[Source records]
- - - - - - -
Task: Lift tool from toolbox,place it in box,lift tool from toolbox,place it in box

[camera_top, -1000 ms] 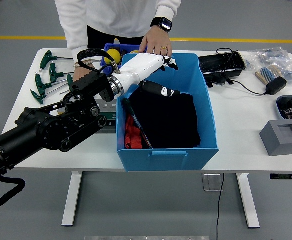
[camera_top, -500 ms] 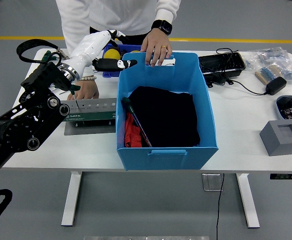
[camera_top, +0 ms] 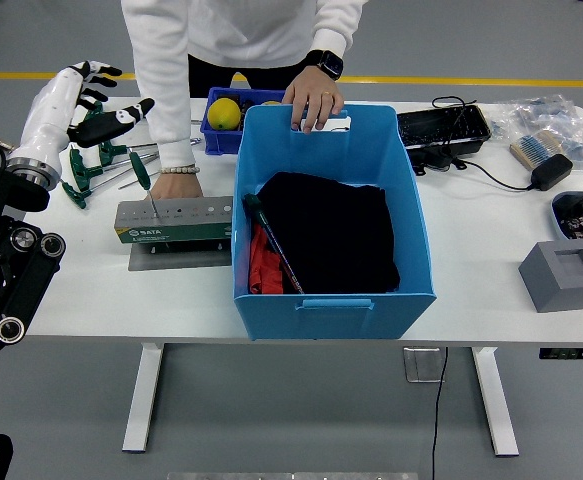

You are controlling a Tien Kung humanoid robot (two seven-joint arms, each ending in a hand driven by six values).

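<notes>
My left hand (camera_top: 83,100) is raised at the table's far-left corner above the green T-handle tools (camera_top: 91,165), fingers spread open, holding nothing.

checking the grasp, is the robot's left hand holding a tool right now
No, the left hand hangs open and empty over the green-handled tools.

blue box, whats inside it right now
Inside the blue box lies a black cloth over something red, with a green-handled tool resting along the cloth's left edge. Whatever sits beneath the cloth is covered.
</notes>
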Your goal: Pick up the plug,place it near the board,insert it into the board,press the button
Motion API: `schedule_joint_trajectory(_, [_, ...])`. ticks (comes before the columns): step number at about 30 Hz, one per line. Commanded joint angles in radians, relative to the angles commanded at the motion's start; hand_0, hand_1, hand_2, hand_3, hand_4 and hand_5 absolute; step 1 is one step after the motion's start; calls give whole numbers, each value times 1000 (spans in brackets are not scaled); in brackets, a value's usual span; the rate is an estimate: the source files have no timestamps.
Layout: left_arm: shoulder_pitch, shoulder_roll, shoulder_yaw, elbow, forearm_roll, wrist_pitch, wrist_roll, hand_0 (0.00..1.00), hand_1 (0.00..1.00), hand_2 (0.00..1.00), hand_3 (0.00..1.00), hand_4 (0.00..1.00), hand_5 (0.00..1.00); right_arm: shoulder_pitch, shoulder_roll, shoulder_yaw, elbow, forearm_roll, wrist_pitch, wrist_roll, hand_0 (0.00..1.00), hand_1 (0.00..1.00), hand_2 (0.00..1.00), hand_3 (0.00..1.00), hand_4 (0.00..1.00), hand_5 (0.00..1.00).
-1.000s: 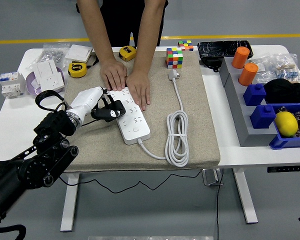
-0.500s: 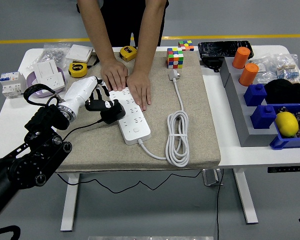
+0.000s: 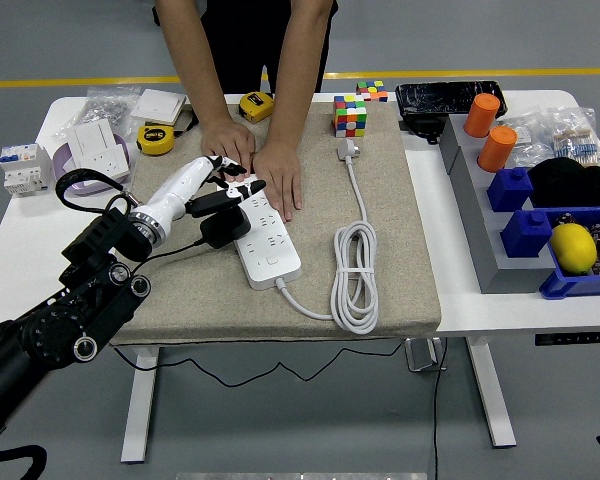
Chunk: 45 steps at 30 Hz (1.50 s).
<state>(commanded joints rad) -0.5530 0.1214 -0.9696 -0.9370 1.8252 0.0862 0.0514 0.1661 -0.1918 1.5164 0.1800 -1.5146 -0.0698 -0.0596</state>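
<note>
The white power strip (image 3: pixel 268 240) lies at an angle on the grey mat (image 3: pixel 380 200). A black plug (image 3: pixel 224 229) stands at the strip's left edge, its thin black cable trailing left. My left hand (image 3: pixel 232 186), white with black fingers, hovers just above the plug with its fingers stretched out over the strip; the plug sits below them, not clasped. A person at the far side presses both hands (image 3: pixel 278 175) flat on the strip's far end. My right arm is out of view.
The strip's white cord lies coiled (image 3: pixel 355 270) to its right. At the back stand a colour cube (image 3: pixel 349 115) and yellow tape measures (image 3: pixel 155 139). White sockets (image 3: pixel 92 145) sit far left. Grey steps with orange cylinders (image 3: pixel 496 148), blue bins and a lemon (image 3: pixel 571 247) fill the right.
My left hand has let go of the plug, lifted and spread its fingers toward the person's hands. The plug now stands at the strip's left edge. The person's hands stayed put.
</note>
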Motion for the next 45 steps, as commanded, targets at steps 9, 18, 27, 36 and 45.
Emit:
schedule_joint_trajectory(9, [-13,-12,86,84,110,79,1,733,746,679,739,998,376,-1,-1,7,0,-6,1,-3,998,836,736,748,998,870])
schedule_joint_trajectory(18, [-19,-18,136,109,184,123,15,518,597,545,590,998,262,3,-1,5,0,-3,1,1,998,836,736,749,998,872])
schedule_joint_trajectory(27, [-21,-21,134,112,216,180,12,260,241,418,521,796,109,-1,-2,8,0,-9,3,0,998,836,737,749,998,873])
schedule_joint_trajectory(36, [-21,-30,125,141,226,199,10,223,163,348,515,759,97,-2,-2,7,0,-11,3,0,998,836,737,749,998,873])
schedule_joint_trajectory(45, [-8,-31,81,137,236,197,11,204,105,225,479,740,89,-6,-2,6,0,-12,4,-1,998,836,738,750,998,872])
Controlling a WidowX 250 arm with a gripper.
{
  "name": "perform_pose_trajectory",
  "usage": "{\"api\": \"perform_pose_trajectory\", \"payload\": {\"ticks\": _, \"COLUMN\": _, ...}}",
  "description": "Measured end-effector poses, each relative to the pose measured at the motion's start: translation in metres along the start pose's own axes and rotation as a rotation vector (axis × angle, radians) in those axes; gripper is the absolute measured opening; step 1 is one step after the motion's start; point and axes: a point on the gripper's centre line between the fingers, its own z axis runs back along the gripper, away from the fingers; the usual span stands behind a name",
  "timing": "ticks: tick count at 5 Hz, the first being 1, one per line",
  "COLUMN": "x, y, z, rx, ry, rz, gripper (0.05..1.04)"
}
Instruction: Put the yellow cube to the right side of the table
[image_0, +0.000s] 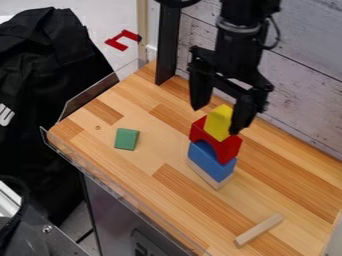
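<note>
Gripper (215, 121) apart around yellow cube (218, 123), atop red arch (226, 148) (blue block (212, 161) beneath); green block (126, 139) at nine o'clock.

Yellow cube (218, 123): plain yellow. Arch block (230, 148): solid red. Second arch block (223, 169): solid blue. Flat block (212, 181): pale beige. Small block (126, 139): muted green, unpatterned. Stick (259, 230): light natural wood tone. Worktop (150, 152): honey-coloured strips, alternating paler and darker orange-brown, with visible grain. Plank wall (300, 75): whitish grey, mottled, dark lines at the seams. Upright post (167, 45): black. Gripper (216, 120): black, jaws included. Fabric (43, 65): black, white marking on it. Bracket-shaped piece (117, 44): red.
</note>
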Motion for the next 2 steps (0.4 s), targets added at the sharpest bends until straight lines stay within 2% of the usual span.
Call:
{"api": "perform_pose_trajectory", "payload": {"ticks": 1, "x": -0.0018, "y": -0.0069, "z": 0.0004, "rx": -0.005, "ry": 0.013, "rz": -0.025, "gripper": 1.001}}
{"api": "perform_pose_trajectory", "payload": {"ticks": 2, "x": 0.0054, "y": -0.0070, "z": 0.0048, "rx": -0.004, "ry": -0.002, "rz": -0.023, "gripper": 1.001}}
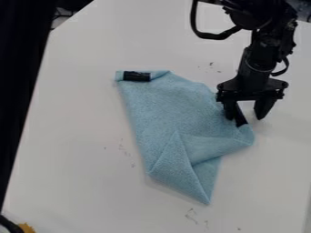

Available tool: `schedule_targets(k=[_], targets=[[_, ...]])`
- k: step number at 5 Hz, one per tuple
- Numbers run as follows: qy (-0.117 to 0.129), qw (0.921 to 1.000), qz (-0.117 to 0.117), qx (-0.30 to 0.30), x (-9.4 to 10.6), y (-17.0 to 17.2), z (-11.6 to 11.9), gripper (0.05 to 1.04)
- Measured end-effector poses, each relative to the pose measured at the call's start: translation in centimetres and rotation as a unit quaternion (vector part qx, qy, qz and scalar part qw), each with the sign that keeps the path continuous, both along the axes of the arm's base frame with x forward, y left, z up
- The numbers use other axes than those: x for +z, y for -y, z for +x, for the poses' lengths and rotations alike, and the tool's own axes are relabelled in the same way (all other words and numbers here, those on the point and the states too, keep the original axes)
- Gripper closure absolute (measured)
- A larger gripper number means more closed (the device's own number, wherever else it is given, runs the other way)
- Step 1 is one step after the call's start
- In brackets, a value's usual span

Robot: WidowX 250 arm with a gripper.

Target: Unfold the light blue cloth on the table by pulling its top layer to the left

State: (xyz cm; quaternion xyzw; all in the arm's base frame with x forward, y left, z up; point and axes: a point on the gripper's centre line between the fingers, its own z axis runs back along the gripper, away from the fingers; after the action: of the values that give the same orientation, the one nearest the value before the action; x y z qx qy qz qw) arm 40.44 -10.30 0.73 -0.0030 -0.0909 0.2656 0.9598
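Blue cloth (164, 104), lying slantwise at the middle of the pale work surface (72, 136); spreading fairly flat on its far side, overlapping itself in angular folds on its near side, and tapering there to a point. At its far-left corner, a black strip (137, 76), running along the edge; at its right corner, a second dark strip (242, 120), slanting between the fingertips. Black gripper (246, 115), hanging over the right edge of the cloth; standing wide, with the fingers parted, the left one overlapping the cloth and hiding a little of its edge, the right one pointing down just beside it. Robot arm (261, 54), descending from the far right and blocking part of the surface behind; black cable (209, 35), looping out to its left. Along the left, a dark area (18, 68), bordering the surface; at the near-left corner, a yellow-orange object (26, 227), partly showing beside a black item (9, 224). Small dark marks, dotting the surface around the cloth.
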Motion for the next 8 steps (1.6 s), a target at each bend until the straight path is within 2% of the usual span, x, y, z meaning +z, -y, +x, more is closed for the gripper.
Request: schedule_targets(k=[1, 2, 3, 4, 5, 6, 7, 8], targets=[[0.008, 0.9999, -0.014, 0.005, 0.0, -0.5, 0.2, 0.518], [0.010, 0.9998, -0.018, 0.001, 0.1, -0.6, 0.7, 0.768], [0.012, 0.9997, -0.020, 0.000, 0.1, -0.6, 1.1, 0.933], [0.005, 0.9999, -0.011, -0.001, 0.4, -0.5, 1.1, 0.999], [-0.019, 0.9997, 0.008, 0.016, 1.0, -0.3, 0.3, 1.017], [0.010, 0.9988, 0.011, 0.047, 5.2, -1.0, -1.1, 1.020], [0.034, 0.9962, 0.007, 0.080, 8.2, -4.4, -3.8, 1.020], [0.055, 0.9926, 0.002, 0.108, 9.3, -8.4, -6.7, 1.020]])
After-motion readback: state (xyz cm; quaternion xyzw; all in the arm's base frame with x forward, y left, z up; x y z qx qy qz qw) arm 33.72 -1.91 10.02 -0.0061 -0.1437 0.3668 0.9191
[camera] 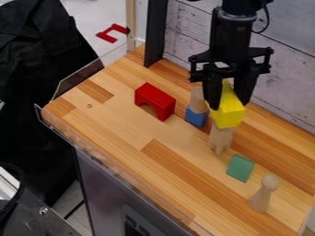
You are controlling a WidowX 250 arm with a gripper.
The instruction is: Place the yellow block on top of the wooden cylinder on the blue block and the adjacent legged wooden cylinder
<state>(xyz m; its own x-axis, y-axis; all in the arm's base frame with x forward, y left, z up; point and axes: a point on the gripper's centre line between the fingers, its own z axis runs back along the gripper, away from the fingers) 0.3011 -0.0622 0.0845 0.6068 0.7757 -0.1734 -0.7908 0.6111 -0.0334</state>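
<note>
Yellow block (pixel 229 114) is in the gripper (pixel 230 105), over the far right part of the wooden counter (pixel 117 124). Jaws are closed down on it, one finger on each side, and its lower end sticks out below the tips, facing the camera. Arm comes in from the top edge, gripper pointing down.

Directly below the yellow block in the view: a bare wood piece (pixel 220 137) with a notched, leg-like bottom, upright on the counter. Yellow overlaps its top from this angle; can't tell if they touch or there's a small gap.

Just to the view's left of that: a blue block (pixel 196 116) with a light wood piece (pixel 197 100) showing right above it, close by the gripper finger. Further left, a red arch (pixel 155 100) stands on the counter with its opening down.

Nearer the camera, to the right: a green block (pixel 240 168), then a round-headed wooden peg (pixel 264 193) standing upright near the right end.

Surroundings: pale plank wall (pixel 283 69) behind, dark post (pixel 155 32) at the back edge, another red piece (pixel 112 33) beyond the counter, black cloth (pixel 37 83) at left.
</note>
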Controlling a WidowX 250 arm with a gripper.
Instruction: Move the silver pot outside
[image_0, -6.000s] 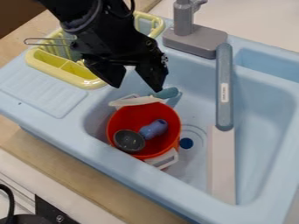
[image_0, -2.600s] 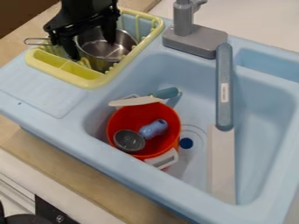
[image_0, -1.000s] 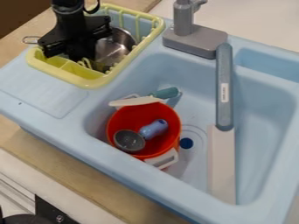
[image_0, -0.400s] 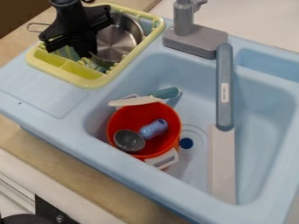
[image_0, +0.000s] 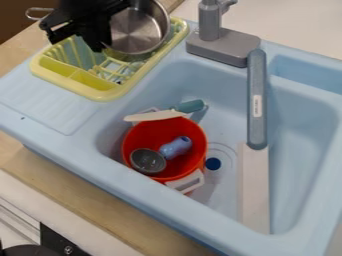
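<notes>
The black claw (image_0: 100, 46) has a tight pinch on the near side of the silver pot (image_0: 138, 34), and the pot looks to be held up over the back part of the yellow dish rack (image_0: 100, 96), right beside the claw. The job now seems to be to lift it out and take it clear of the rack. The claw should keep its squeeze firm and go up a bit more before it goes sideways, so the bottom of the pot does not bump the rack's edge or catch on its little bars. It should go slow, too, since the pot hangs from one side and could swing or slip. The wire handle (image_0: 40, 9) pokes out past the other side of the claw, so it needs room as well. Then the pot could be set down softly, flat on its bottom, on the table (image_0: 19, 45) out past the rack, and only then let go. The pot is round and shiny, like a small metal bowl with straight sides. Its open top faces up, tipped a little if at all, and its gray inside has bright spots and nothing in it that I can see. Farther from the claw is the gray tap (image_0: 224, 47), and down in the blue sink (image_0: 294, 150) is a red bucket (image_0: 157, 132), well away from the pot.
</notes>
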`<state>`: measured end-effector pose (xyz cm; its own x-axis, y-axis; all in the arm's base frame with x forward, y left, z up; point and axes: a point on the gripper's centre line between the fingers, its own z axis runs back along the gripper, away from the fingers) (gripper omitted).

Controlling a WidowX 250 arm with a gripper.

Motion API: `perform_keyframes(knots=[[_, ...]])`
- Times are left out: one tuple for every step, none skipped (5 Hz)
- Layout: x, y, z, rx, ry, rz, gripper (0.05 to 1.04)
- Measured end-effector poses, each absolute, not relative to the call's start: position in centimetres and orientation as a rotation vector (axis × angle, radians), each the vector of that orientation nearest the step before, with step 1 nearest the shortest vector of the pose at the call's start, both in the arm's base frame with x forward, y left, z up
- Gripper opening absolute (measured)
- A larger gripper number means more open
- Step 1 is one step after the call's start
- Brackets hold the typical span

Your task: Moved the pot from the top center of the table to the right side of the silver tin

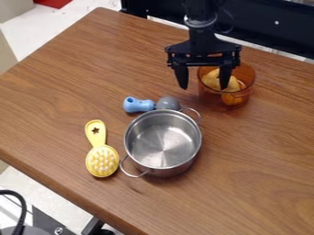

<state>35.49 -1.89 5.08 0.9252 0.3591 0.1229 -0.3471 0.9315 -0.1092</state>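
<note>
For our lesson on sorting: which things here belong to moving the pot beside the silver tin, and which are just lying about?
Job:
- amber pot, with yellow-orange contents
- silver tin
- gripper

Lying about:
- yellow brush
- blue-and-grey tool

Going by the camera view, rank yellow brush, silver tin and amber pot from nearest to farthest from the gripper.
1. Amber pot: right at the gripper, toward the view's upper right.
2. Silver tin: lower down, near the middle.
3. Yellow brush: farther out, left of the tin.
</note>
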Motion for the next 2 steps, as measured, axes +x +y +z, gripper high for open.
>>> perform_keyframes(knots=[[35.54, -2.10, 5.00, -0.075, -0.148, 0.367, 0.672], [35.05, -2.60, 4.19, -0.058, -0.156, 0.358, 0.377]])
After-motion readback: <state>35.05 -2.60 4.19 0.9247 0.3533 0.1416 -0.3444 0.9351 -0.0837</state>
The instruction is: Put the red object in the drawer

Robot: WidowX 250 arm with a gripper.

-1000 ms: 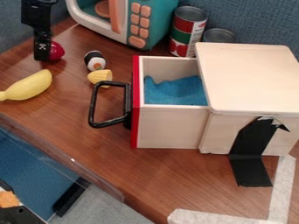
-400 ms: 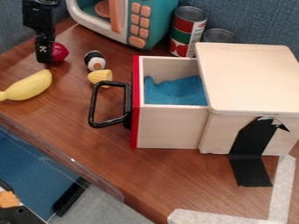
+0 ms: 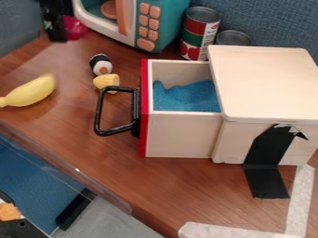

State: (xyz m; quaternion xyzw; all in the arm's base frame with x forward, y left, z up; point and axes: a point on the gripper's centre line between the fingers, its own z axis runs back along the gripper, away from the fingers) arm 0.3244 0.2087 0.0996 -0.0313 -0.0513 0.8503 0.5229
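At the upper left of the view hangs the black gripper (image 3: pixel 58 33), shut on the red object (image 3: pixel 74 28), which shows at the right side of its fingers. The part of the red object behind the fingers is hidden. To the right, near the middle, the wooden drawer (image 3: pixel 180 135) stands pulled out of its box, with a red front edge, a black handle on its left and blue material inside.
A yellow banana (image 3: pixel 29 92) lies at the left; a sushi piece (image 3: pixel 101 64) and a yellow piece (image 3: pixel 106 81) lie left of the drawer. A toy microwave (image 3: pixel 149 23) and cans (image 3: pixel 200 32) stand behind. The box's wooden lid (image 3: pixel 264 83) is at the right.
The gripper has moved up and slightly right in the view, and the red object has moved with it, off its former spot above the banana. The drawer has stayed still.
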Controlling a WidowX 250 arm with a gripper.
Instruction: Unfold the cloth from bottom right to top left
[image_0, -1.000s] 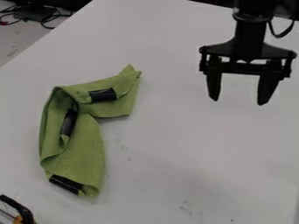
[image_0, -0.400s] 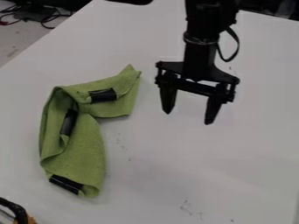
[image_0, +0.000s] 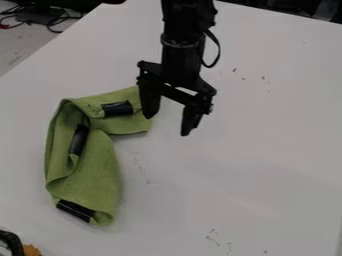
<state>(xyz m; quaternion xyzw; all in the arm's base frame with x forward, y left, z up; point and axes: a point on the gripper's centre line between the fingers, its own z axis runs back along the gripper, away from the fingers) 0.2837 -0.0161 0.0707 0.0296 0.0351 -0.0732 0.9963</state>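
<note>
Camera view shows my claw (image_0: 167, 125) pointing down, set wide, one finger (image_0: 150, 102) overlapping the upper-right end of the green cloth (image_0: 93, 172); I cannot determine contact. The cloth lies folded on the left part of the white table (image_0: 254, 165), three black strips (image_0: 117, 108) visible on it.

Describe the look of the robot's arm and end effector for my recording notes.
The arm is black, with a thin greyish ring around it and a dark cable looping out from its side. The end effector is black too: a broad, flaring bracket and a crossbar carry two dark fingers that taper toward their tips.
</note>
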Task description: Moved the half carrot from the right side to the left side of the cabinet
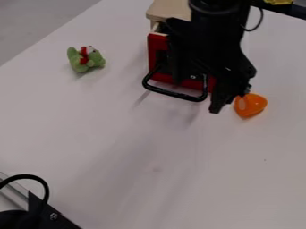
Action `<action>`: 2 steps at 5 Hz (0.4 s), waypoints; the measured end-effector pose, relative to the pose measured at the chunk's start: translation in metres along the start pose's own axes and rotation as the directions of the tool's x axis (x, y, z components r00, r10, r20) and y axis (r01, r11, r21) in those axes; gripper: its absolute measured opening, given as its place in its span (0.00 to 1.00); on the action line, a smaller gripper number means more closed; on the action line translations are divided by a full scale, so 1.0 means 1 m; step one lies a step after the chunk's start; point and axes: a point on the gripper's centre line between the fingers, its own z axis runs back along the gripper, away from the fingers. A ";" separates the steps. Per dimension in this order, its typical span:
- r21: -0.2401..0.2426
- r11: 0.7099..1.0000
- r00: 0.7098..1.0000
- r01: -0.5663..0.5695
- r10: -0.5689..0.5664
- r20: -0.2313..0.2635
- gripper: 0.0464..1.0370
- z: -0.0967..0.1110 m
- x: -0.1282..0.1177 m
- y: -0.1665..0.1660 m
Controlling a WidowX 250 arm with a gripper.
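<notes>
The black gripper [194, 94] hangs in front of the cabinet's red drawer front at the upper middle, its fingers spread apart. One finger is over the red front and the other points down at its right, close to the carrot. The orange half carrot [253, 105] lies on the white table to the right of the cabinet, with a paler patch on its left side. Part of the wooden cabinet [170, 10] shows behind the arm; its red drawer [156, 48] has a black loop handle. The arm hides much of the cabinet and drawer.
A green plush toy [87, 60] with red trim lies on the white table [108, 129] left of the cabinet. Black hardware with a cable [45, 210] stands at the lower left corner. The table's edge runs diagonally across the upper left.
</notes>
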 end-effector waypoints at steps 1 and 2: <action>-0.023 0.998 0.998 0.056 -0.056 0.014 0.95 -0.024 0.028 -0.002; -0.042 0.995 0.996 0.087 -0.086 0.031 0.95 -0.046 0.055 -0.005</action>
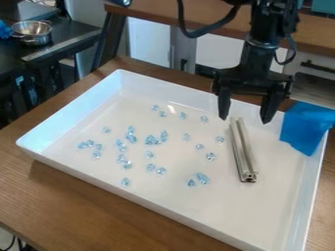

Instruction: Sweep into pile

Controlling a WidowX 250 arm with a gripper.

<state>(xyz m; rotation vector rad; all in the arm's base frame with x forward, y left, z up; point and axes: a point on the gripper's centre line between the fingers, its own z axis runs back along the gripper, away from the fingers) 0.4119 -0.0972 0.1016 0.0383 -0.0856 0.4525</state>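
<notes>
Fingers point(224, 105), parted, empty; metal bar point(243, 153), below them, ungripped; blue beads point(152, 140), scattered to one side; sweeping undone.

A black robot arm point(270, 22) drops in from the top edge, right of center in the camera view, its lower section running nearly upright. Below the wrist point(263, 43), the black tool point(245, 120) hangs pointing down, its broad crossbar point(252, 82) spanning the space between two fingers point(224, 104). The fingers stand wide apart, each narrowing to a dark tip, with a broad gap between them. A thick black cable point(206, 32) loops out to the left of the arm, and a thinner one curls down at right. The dark joints near the top edge appear, as best can be told, slightly bent.
</notes>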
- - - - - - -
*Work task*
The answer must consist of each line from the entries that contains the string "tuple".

*Output of the exercise*
- k: step number at 5 Hz, one per tuple
- Times are left out: one tuple for every step, none skipped (5 Hz)

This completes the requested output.